Atlanta Braves Struggle to Stay in Playoff Race After Rough First Half

Nobody knew in 1991 that the perennially mediocre Atlanta Braves were beginning one of the great competitive runs in baseball history. The Braves lead the National League with 3,049 wins over the last 34-plus seasons while winning 21 division titles — a mere 331 more victories and 17 more first-place finishes than they had from 1956 through 1990.

Nor did anyone realize in 1991 that the Braves’ comeback from a 9 1/2-game hole in July would become their trademark over the next three decades.

The Braves won NL East crowns after being seven games under .500 in May 1992, 10 games out of first in July 1993, eight games out of first in June 2001, 6 1/2 games out of first in June 2004 and 10 1/2 games out of first in 2022. In 2021, they didn’t get over .500 for the first time until Aug. 6, didn’t spend a day alone in first place until Aug. 15 and still won the World Series.

So it’d be foolish to declare the Braves — as always loaded with homegrown and well-established players who have won in Atlanta — can’t recover and make the playoffs despite completing a disappointing first half of the season last night, when they suffered a second straight shutout in a 13-0 loss to the Philadelphia Phillies.

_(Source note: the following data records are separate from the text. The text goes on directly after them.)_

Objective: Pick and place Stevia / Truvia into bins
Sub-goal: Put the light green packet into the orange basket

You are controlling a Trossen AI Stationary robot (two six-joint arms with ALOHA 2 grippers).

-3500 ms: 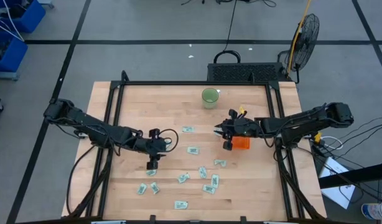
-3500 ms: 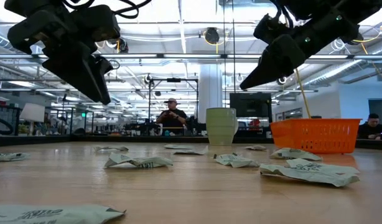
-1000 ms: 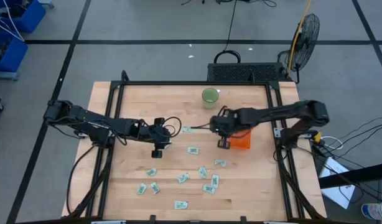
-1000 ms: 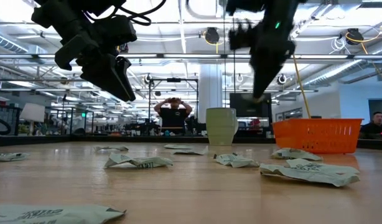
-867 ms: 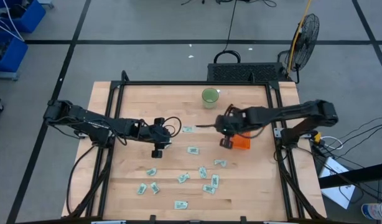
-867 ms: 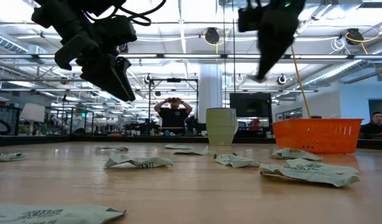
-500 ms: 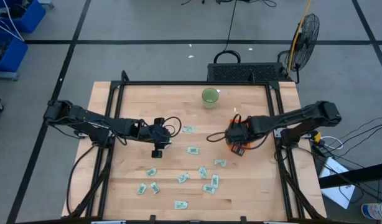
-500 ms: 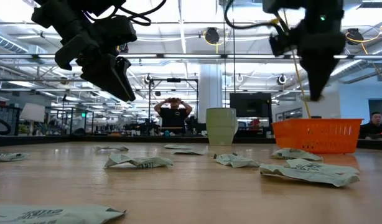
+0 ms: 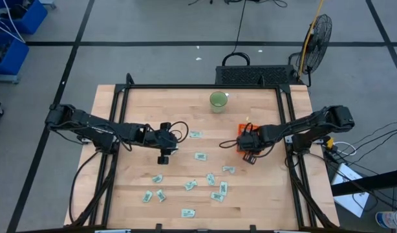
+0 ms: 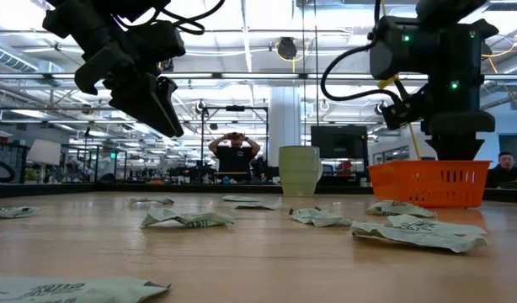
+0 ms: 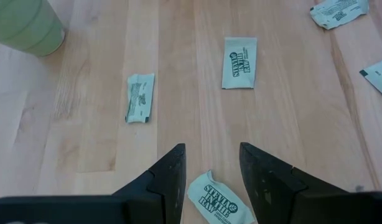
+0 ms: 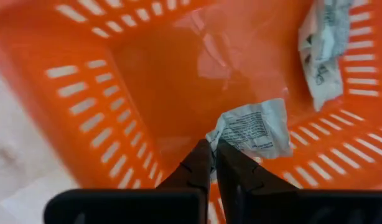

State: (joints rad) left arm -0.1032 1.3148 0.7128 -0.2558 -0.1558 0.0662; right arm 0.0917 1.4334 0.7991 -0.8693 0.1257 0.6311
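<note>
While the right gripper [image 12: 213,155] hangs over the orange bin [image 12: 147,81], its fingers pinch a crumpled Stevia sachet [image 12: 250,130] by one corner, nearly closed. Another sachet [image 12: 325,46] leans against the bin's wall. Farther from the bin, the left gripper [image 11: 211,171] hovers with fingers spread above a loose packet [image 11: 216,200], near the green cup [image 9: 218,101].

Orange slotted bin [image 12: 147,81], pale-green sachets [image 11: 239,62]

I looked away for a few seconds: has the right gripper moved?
Yes. The right gripper, which was beside the green cup's side of the orange bin, has swung over the bin and now points down into it, pinching a sachet.
</note>
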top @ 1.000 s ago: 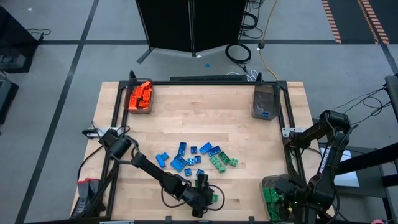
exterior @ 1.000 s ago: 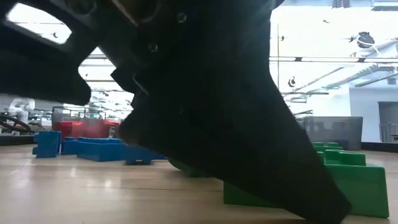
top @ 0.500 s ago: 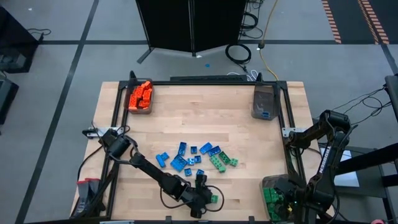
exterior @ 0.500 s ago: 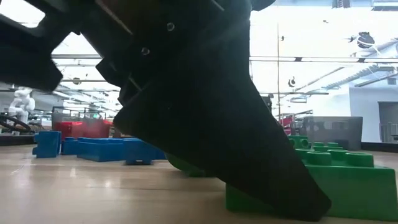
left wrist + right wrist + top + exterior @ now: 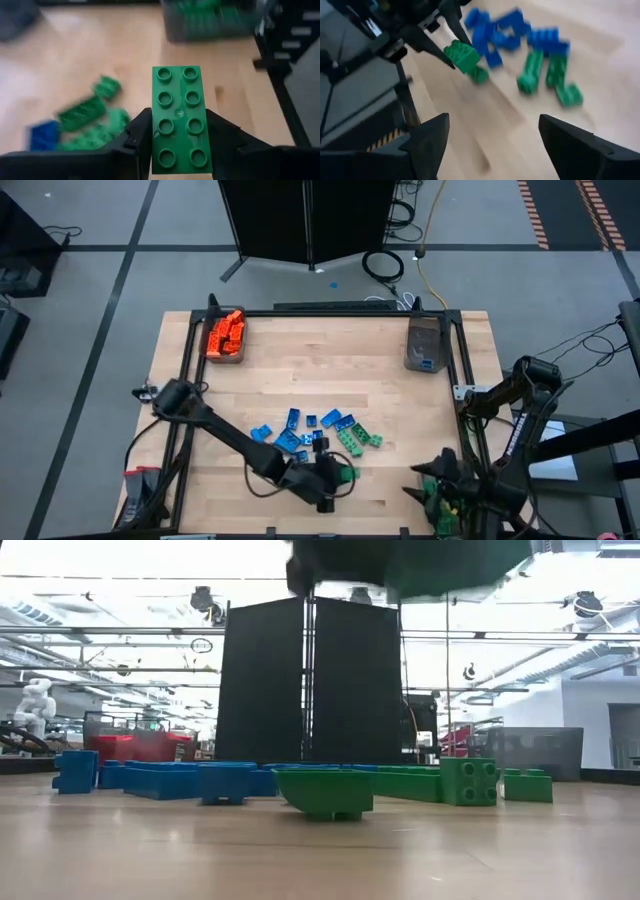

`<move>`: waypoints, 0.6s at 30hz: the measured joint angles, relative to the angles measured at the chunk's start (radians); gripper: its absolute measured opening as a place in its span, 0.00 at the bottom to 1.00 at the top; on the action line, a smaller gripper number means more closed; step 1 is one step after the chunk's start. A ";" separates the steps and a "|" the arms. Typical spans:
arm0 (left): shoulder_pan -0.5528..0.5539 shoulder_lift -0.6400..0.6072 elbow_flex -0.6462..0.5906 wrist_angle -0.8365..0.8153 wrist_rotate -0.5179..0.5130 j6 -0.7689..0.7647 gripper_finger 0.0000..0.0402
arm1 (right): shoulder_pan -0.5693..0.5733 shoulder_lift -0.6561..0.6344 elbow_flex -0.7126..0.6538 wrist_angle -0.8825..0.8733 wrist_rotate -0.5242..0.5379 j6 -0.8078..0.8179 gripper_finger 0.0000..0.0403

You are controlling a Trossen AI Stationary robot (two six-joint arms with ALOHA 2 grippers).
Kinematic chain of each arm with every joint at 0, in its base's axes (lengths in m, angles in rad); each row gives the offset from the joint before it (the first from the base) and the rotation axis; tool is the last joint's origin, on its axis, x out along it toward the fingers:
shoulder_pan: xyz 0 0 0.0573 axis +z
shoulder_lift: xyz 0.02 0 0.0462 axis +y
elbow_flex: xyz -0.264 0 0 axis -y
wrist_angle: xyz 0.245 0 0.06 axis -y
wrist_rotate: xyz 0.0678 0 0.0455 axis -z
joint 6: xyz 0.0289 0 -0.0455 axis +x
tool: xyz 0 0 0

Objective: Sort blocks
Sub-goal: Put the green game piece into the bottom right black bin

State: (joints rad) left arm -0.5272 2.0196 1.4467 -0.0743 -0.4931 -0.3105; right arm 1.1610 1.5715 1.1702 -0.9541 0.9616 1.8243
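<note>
The table [image 5: 330, 370] carries 3 translucent bins: one with orange blocks [image 5: 226, 335] at its far left corner, one [image 5: 424, 346] at the far right corner, one with green blocks [image 5: 437, 498] at the near right corner. The left arm stretches low from the table's left edge toward its near middle; the left gripper [image 5: 338, 475] is clamped on a green 2-by-4 block [image 5: 179, 117], raised off the table. The right gripper [image 5: 432, 480] hangs over the near right bin, fingers spread wide, holding nothing. Loose blue blocks [image 5: 297, 430] and green blocks [image 5: 358, 440] lie mid-table, blurred in both wrist views.
</note>
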 joint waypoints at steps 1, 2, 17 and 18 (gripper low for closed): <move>0.003 -0.018 -0.001 0.021 -0.020 0.021 0.33 | -0.014 -0.002 0.000 0.011 0.023 -0.025 0.75; 0.007 -0.036 -0.001 0.047 -0.039 0.041 0.33 | -0.027 -0.003 0.000 0.022 0.046 -0.047 0.75; 0.018 -0.160 0.002 0.163 -0.171 0.143 0.33 | -0.241 -0.055 0.150 0.178 0.374 -0.689 0.91; 0.017 -0.160 0.002 0.175 -0.172 0.155 0.33 | -0.261 -0.056 0.177 0.179 0.340 -0.749 0.92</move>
State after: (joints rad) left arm -0.5106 1.8595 1.4483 0.1005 -0.6651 -0.1559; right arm 0.9004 1.5150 1.3475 -0.7749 1.3011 1.0750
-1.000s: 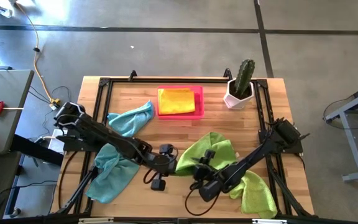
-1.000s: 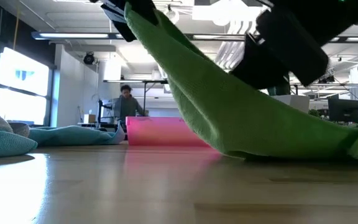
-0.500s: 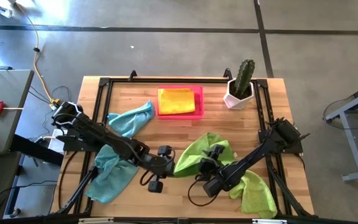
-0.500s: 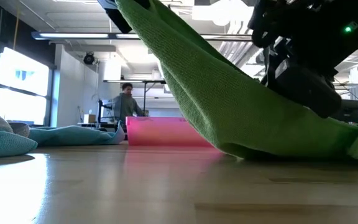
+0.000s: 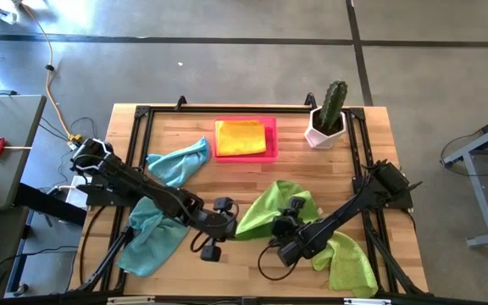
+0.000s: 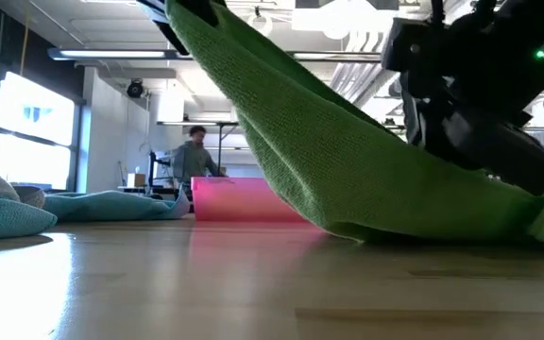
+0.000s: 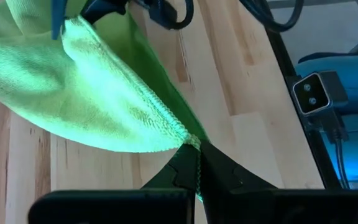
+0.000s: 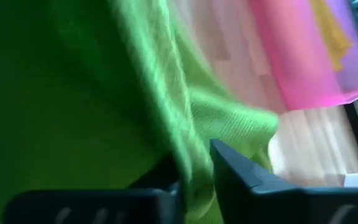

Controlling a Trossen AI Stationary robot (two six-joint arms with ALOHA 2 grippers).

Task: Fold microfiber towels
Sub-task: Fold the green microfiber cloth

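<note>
The room is a wide workshop with a grey concrete floor (image 5: 227,76) and ceiling strip lights; a person (image 6: 194,156) stands far behind. The surface (image 5: 252,178) is pale planked wood in a black frame. On it a lime green towel (image 5: 269,207), nubbly microfiber with a stitched hem, stretches like a slack tent between both arms, one end trailing to the near right corner. Two teal towels (image 5: 176,165) lie crumpled at left. A rigid pink tray (image 5: 246,155) holds a folded yellow towel (image 5: 241,136). A ribbed cactus stands in a white faceted pot (image 5: 324,129). The left end effector (image 7: 197,163) is clamped on the green towel's hemmed corner; the right end effector (image 8: 194,165) pinches another fold of it.
</note>
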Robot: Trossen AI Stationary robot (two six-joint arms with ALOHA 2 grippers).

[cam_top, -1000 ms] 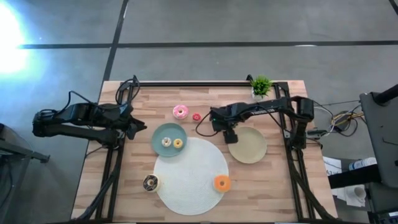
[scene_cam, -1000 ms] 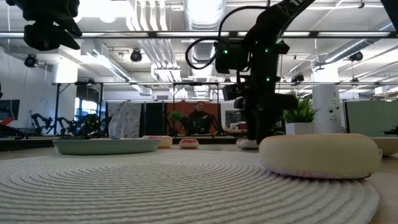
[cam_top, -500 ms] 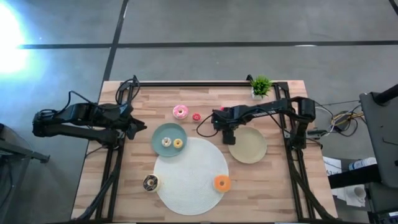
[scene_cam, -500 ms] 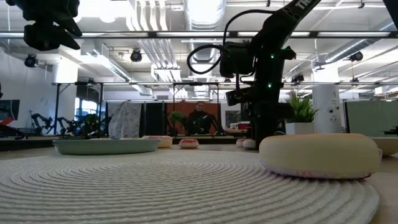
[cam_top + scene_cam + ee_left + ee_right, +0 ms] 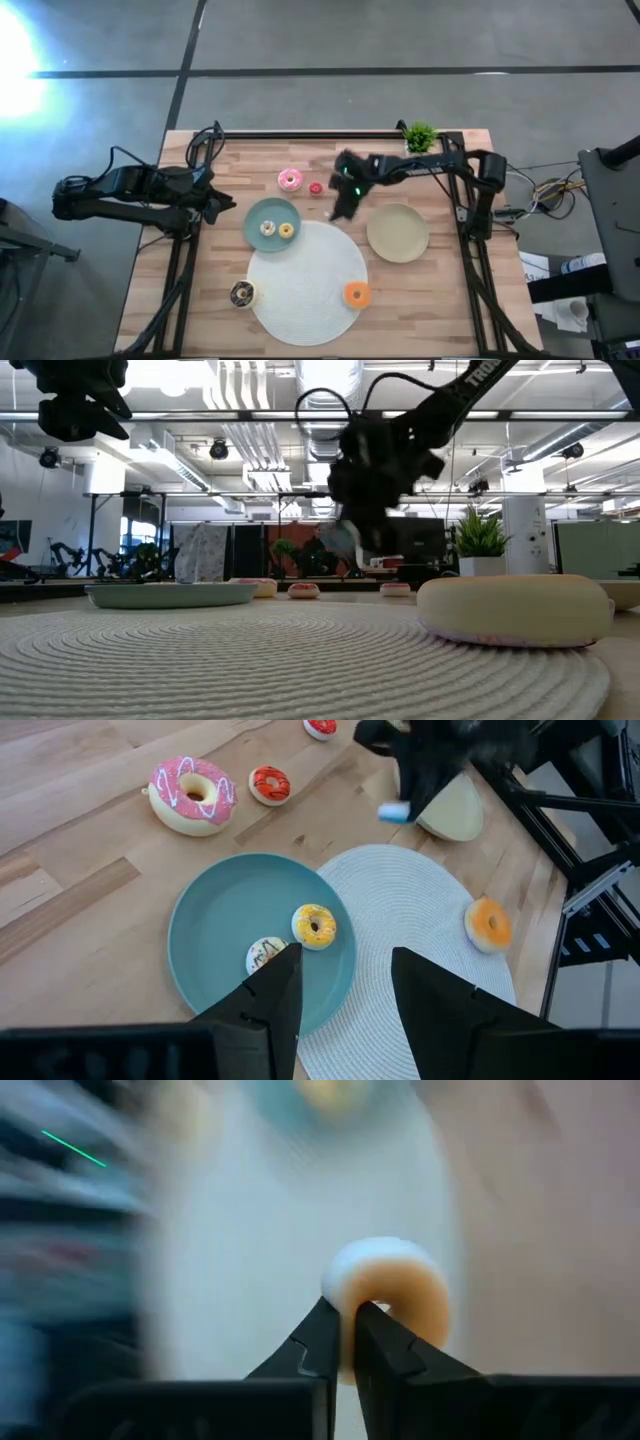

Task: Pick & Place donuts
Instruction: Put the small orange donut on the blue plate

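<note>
Wood table (image 5: 450, 300), white mat (image 5: 305, 275) at 6; office w/ ceiling pipes behind. Your right gripper (image 5: 345, 1325) is clamped on a small donut (image 5: 390, 1295), mid-table. Left gripper (image 5: 340, 985) sits apart at 9.

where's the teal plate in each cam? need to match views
High: teal plate left of centre, at the white mat's upper-left edge.
Low: thin rim at left, beyond the mat.
Left wrist: mid-picture, mat beside it.
Right wrist: too blurred to tell.
Shared landmark: the white mat.
</note>
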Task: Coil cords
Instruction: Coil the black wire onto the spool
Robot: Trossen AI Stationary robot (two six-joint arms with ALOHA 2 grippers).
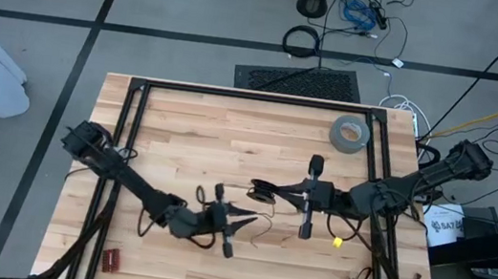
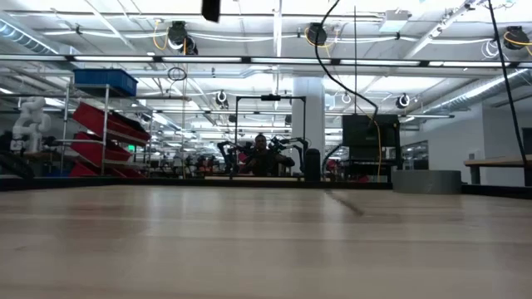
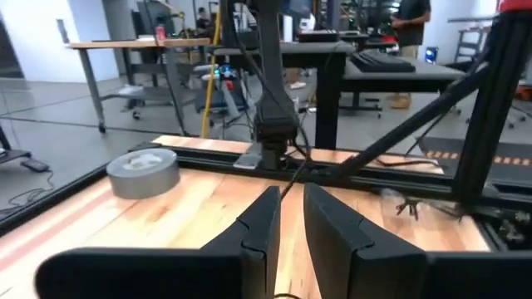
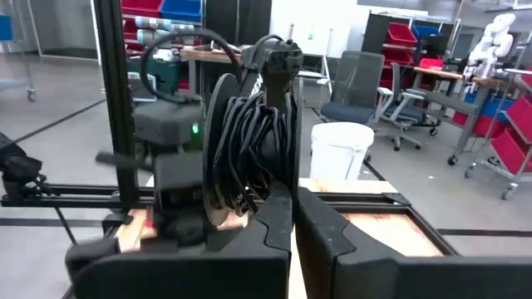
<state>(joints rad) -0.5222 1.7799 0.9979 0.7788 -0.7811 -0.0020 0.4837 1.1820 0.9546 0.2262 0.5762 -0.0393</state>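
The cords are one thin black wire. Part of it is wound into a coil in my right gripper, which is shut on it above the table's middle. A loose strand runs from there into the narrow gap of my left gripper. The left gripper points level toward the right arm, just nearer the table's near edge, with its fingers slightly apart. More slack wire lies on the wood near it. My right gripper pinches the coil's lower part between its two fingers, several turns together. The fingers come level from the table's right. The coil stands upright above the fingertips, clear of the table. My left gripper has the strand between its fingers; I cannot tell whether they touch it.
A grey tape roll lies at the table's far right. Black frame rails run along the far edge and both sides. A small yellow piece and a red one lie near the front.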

But the Braves are running out of time — and evidence — to suggest they can once again repeat history.

Atlanta, which is 37-44 despite a run differential of plus-8, is closer to the 14th-place Pittsburgh Pirates (five games ahead) in the NL than the third wild-card spot (7 1/2 games back of the San Francisco Giants). There are four teams between the Braves and the last playoff berth.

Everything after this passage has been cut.